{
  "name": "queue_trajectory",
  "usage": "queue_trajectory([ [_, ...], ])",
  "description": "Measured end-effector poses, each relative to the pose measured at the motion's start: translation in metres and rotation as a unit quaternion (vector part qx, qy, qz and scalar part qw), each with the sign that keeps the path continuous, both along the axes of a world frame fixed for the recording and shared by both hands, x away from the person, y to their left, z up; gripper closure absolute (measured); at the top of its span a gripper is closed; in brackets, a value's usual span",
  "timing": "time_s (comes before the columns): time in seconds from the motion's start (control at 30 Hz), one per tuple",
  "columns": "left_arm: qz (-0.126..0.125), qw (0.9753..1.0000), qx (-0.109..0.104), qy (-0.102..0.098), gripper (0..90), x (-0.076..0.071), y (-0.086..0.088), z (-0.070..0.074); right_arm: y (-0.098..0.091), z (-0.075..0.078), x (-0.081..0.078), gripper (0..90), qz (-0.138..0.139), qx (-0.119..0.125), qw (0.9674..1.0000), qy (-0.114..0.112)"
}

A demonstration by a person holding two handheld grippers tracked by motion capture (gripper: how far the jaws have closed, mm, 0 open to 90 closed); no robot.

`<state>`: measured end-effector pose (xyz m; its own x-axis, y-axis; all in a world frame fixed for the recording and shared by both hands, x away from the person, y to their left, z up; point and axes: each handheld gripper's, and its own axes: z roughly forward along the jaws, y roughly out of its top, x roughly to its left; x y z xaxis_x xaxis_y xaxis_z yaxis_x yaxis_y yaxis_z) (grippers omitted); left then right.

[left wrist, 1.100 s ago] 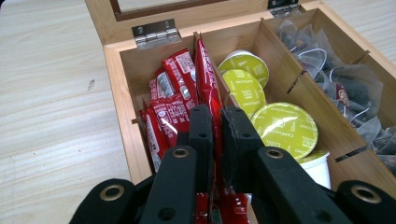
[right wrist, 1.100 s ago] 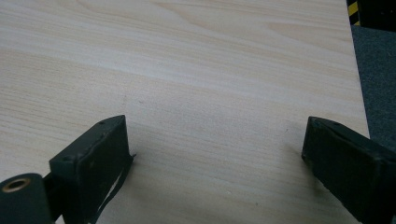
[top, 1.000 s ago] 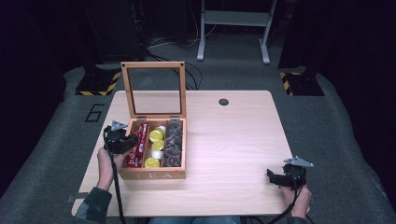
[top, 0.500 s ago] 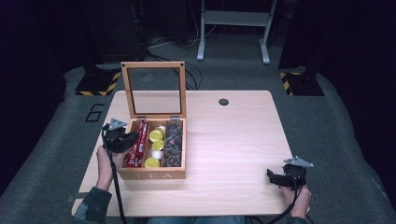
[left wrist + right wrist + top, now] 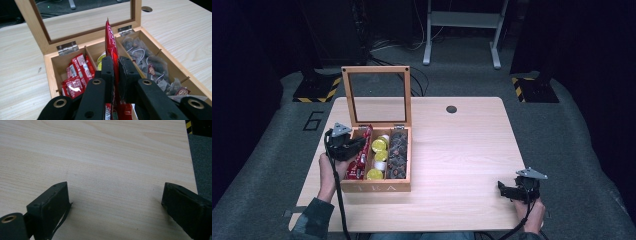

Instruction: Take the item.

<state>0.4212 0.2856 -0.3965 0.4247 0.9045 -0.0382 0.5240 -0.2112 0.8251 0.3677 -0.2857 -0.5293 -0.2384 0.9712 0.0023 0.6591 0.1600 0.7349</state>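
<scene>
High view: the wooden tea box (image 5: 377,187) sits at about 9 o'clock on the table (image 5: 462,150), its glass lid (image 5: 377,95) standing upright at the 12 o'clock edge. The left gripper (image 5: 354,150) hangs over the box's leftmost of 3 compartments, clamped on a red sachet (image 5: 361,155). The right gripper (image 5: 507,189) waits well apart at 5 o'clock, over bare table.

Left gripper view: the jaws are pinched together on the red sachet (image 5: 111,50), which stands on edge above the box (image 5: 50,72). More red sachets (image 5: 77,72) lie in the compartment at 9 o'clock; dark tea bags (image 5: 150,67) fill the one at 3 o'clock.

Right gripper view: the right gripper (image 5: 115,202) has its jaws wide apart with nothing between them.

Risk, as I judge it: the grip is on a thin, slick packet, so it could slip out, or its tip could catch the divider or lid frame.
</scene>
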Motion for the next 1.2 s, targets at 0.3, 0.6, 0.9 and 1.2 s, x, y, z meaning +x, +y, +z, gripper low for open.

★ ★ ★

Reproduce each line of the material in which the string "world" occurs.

  "description": "Measured end-effector poses, each relative to the pose measured at the motion's start: translation in metres and rotation as a unit quaternion (vector part qx, qy, qz and scalar part qw), each with the sign that keeps the path continuous, both along the axes of a world frame fixed for the recording and shared by both hands, x away from the person, y to their left, z up; gripper closure absolute (measured); at the top of its span a gripper is closed; in brackets, a value's usual span",
`<state>`: measured end-effector pose (xyz m; its own x-axis, y-axis; all in a world frame fixed for the recording and shared by both hands, x away from the person, y to their left, z up; point and axes: each handheld gripper's, and its own axes: z roughly forward along the jaws, y roughly out of its top, x roughly to its left; x y z xaxis_x xaxis_y xaxis_z yaxis_x yaxis_y yaxis_z) (grippers omitted); left then right.

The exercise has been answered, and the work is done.